# Problem to solve
Give back exactly the lines from the start of the listing to the line containing "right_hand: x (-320", inclusive, and nothing beyond them.
------ Information supplied ------
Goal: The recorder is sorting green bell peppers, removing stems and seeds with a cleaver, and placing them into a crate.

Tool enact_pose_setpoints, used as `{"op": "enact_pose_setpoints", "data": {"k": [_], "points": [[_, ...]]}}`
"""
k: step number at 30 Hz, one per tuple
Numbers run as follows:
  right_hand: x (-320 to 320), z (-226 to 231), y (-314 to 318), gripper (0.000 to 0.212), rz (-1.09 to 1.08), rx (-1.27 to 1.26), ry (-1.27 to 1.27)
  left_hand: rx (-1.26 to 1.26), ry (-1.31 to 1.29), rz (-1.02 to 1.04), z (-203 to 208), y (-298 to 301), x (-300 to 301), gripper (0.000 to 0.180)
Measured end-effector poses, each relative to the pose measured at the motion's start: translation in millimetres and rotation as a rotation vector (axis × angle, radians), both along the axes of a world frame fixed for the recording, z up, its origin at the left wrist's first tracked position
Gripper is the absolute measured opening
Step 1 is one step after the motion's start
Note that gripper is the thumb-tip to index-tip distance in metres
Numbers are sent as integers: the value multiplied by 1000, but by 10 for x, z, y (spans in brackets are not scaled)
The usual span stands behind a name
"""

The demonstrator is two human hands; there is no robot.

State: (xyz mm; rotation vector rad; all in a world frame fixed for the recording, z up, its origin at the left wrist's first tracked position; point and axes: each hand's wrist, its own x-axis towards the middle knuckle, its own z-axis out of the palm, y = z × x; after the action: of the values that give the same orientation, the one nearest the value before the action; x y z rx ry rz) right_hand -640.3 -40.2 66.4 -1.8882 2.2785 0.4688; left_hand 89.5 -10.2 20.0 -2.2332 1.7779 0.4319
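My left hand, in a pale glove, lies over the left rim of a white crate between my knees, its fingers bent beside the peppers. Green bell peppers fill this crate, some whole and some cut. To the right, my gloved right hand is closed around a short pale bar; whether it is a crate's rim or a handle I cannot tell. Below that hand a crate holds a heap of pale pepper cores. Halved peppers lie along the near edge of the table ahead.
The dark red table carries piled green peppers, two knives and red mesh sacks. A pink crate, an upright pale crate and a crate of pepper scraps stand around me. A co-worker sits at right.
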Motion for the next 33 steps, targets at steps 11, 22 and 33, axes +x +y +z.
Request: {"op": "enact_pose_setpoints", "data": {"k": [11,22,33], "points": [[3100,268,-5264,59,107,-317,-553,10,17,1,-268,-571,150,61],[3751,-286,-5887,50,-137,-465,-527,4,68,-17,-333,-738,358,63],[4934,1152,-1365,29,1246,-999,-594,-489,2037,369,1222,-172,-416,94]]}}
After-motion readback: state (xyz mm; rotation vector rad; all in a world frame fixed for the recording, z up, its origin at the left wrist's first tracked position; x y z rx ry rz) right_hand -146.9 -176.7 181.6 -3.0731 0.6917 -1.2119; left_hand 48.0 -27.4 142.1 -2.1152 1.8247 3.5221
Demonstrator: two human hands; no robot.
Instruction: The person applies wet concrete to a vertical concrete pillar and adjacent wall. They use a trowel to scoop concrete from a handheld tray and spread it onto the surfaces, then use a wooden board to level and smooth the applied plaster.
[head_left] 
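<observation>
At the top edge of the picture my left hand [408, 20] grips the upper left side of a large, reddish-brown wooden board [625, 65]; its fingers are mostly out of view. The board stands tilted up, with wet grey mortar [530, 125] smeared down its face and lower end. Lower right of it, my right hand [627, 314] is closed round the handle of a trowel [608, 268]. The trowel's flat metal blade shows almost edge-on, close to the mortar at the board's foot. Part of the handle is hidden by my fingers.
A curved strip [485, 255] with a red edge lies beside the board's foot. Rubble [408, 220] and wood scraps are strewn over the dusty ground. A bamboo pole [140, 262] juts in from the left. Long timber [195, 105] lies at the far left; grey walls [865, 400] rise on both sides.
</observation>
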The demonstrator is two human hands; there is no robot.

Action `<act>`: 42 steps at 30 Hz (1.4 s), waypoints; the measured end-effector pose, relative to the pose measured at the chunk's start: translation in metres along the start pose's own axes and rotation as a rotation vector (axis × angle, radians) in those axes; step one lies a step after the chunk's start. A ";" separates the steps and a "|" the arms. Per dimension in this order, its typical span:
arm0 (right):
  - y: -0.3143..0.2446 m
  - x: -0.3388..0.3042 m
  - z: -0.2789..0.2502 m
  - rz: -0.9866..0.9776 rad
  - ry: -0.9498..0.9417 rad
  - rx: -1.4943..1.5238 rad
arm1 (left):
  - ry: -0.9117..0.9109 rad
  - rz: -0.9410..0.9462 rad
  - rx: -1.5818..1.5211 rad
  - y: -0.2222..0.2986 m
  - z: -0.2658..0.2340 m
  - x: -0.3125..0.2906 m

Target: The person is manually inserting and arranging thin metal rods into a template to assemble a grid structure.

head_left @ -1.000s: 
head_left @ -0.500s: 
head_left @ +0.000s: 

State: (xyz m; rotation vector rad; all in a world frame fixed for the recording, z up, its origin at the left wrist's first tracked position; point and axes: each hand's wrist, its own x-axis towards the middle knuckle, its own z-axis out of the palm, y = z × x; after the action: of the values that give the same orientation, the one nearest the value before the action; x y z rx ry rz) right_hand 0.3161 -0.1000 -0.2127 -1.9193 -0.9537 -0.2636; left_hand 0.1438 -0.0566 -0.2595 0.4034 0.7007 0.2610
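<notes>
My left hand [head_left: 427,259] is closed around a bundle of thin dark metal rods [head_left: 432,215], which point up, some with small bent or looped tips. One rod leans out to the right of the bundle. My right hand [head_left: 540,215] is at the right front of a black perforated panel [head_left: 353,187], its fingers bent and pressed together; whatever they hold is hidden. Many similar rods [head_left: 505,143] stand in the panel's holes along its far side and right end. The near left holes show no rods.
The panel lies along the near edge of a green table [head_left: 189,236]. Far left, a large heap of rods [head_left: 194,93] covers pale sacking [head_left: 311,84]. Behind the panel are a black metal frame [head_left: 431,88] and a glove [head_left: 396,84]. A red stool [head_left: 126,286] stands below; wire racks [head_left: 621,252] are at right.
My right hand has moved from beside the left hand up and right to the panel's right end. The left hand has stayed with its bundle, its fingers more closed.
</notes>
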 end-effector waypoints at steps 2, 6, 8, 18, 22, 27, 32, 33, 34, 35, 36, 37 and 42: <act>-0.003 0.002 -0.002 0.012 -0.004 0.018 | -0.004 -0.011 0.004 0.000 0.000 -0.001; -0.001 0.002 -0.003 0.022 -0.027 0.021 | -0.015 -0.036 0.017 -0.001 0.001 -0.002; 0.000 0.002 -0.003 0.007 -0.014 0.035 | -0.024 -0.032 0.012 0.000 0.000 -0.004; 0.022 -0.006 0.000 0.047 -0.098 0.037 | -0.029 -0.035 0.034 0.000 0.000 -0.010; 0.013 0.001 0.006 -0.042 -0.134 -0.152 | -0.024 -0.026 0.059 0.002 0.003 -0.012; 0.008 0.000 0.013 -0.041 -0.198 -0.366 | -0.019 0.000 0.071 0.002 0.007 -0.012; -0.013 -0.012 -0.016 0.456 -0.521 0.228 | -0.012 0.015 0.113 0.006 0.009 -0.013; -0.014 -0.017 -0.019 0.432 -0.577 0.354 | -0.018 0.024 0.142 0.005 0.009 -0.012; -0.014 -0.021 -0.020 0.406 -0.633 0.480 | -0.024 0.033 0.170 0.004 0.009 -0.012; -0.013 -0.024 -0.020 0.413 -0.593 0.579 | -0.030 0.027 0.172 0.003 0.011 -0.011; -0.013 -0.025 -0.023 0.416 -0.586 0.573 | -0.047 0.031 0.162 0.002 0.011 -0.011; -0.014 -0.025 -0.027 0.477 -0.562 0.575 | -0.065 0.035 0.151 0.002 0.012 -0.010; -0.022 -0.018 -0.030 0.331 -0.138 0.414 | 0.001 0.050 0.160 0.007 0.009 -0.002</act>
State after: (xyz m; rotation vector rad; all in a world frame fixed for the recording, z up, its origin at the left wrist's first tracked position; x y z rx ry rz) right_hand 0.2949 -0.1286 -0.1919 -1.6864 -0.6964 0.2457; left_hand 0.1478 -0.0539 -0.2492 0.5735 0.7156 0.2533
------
# Solution for this problem
Goal: The recorder is sorting green bell peppers, removing stems and seeds with a cleaver, and placing them into a crate.

Tool enact_pose_setpoints, used as `{"op": "enact_pose_setpoints", "data": {"k": [_], "points": [[_, ...]]}}`
"""
k: step number at 30 Hz, one per tuple
Numbers run as follows:
  right_hand: x (-320 to 320), z (-226 to 231), y (-314 to 318), gripper (0.000 to 0.212), rz (-1.09 to 1.08), rx (-1.27 to 1.26), ry (-1.27 to 1.27)

With the answer given, the exercise is complete.